(Work order): Pictures are to be omitted. Output only the lines from the one containing "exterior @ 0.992" through the end of the data, word for word.

(Collected data):
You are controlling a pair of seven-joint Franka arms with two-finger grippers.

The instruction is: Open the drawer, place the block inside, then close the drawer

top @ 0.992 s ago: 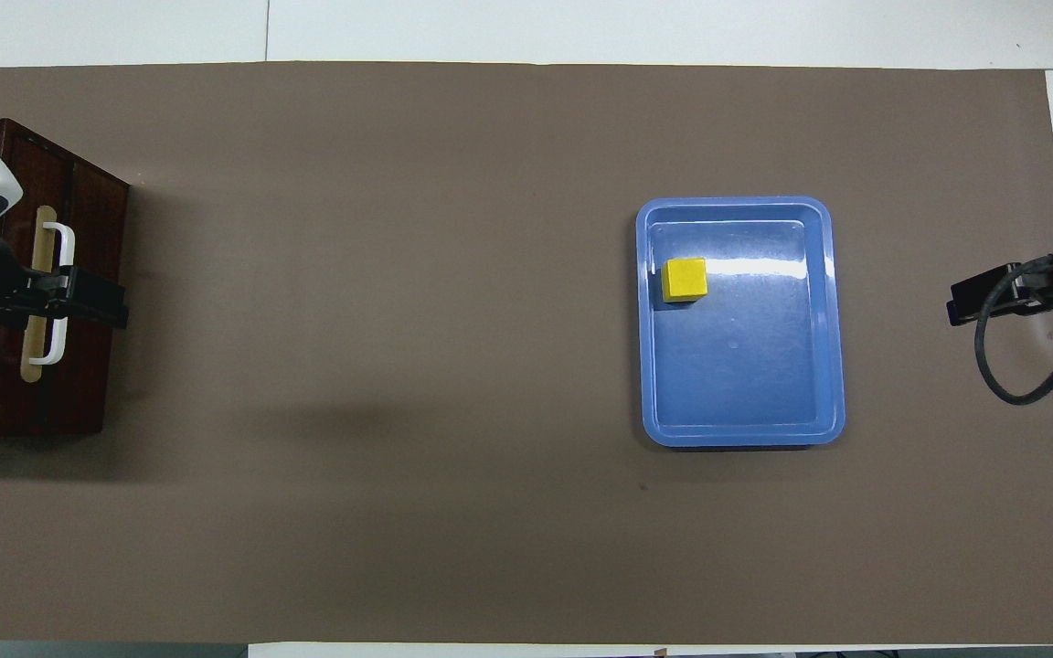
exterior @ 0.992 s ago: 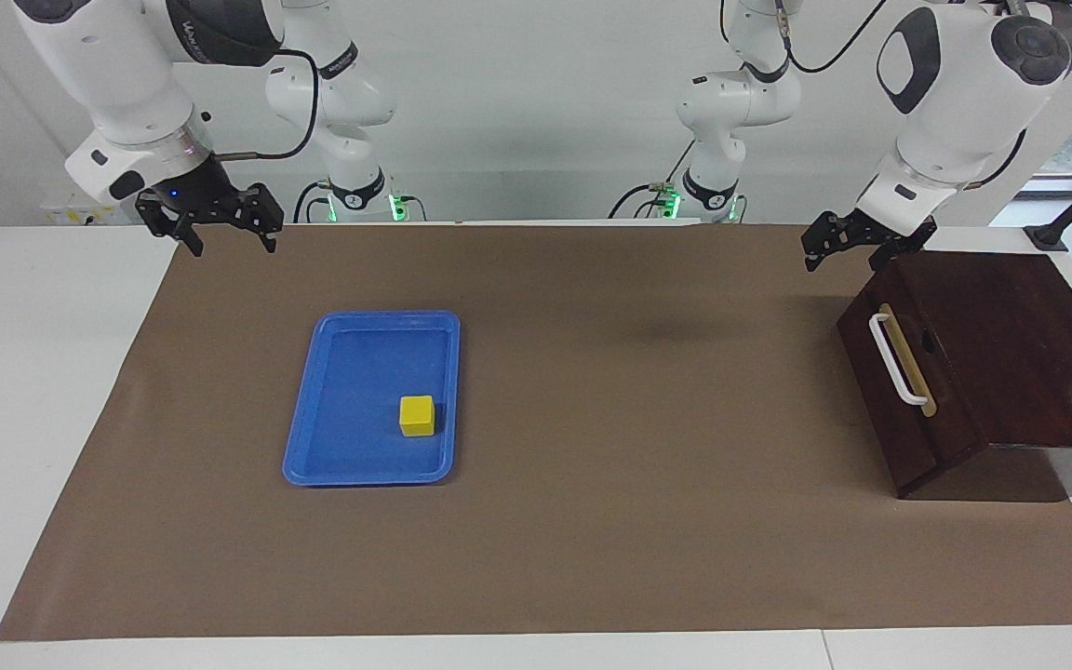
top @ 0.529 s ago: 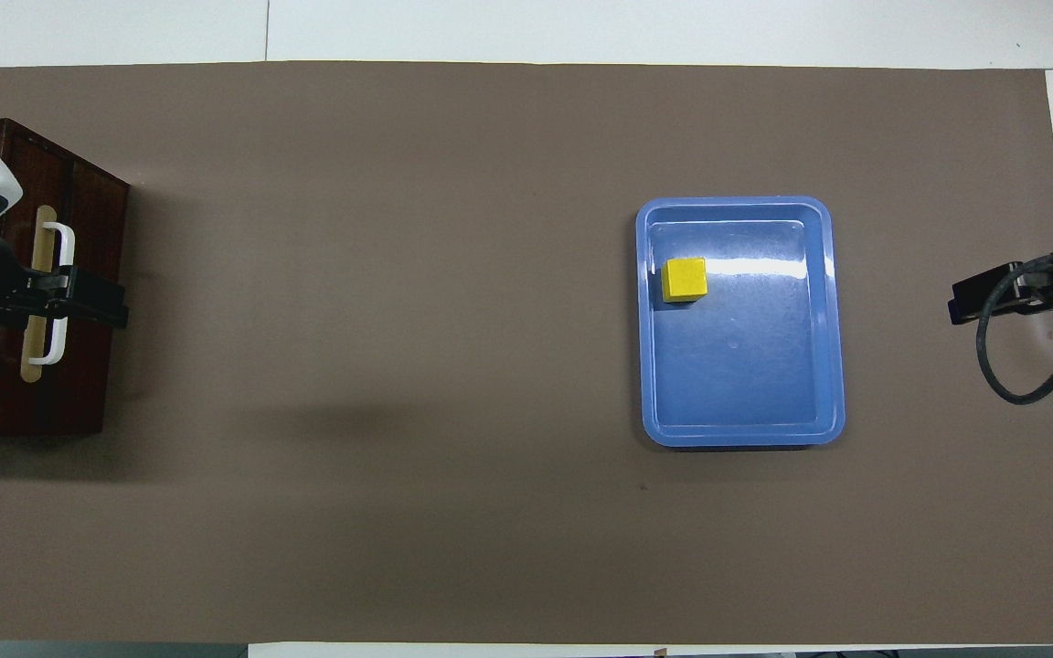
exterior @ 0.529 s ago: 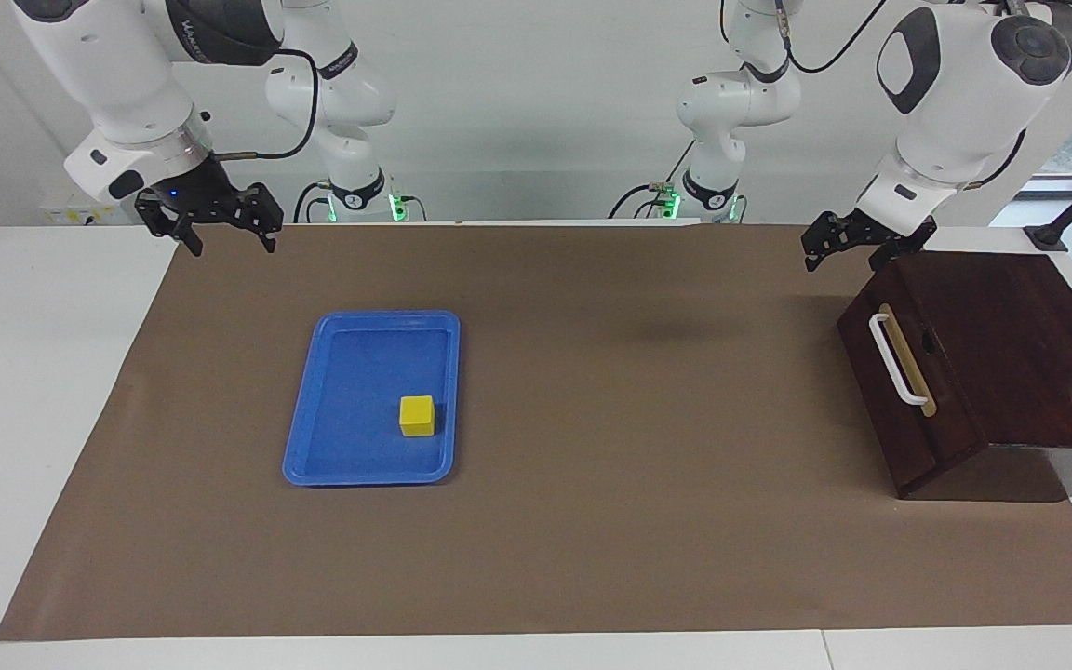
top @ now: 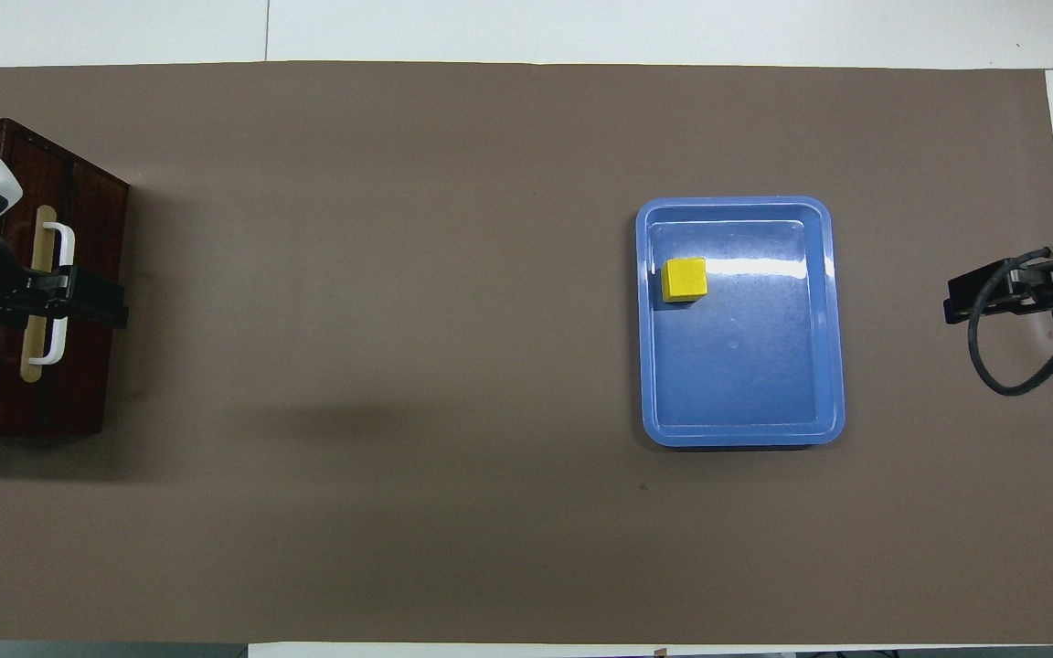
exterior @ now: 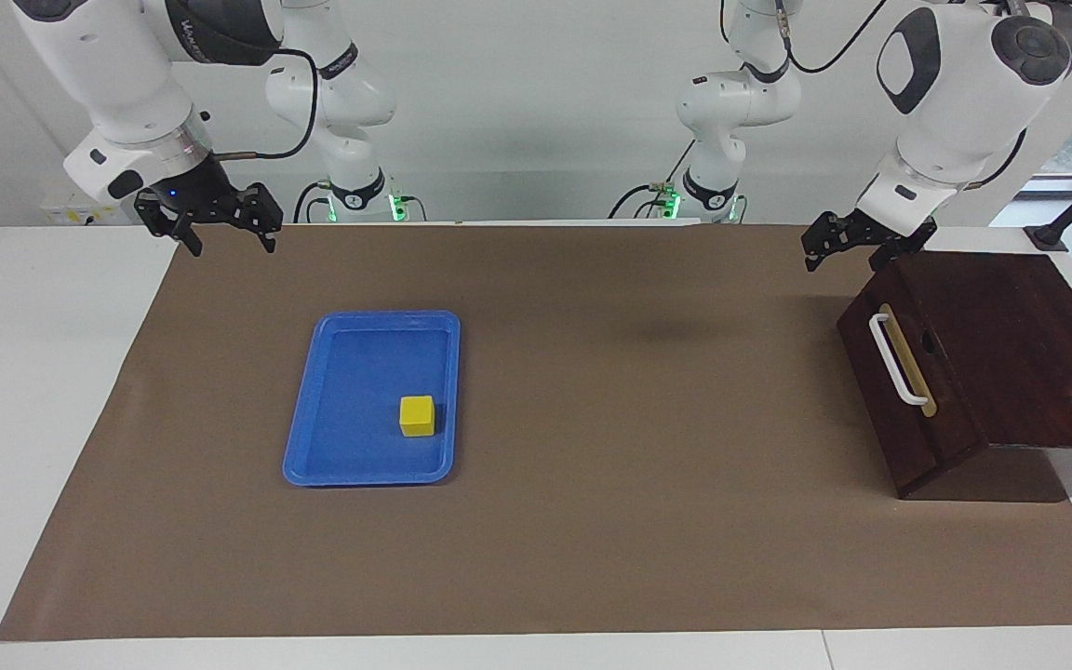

(Result of this exercise):
exterior @ 0.992 s ago: 
top @ 0.529 s ago: 
exterior @ 0.529 s ago: 
top @ now: 
exterior @ now: 

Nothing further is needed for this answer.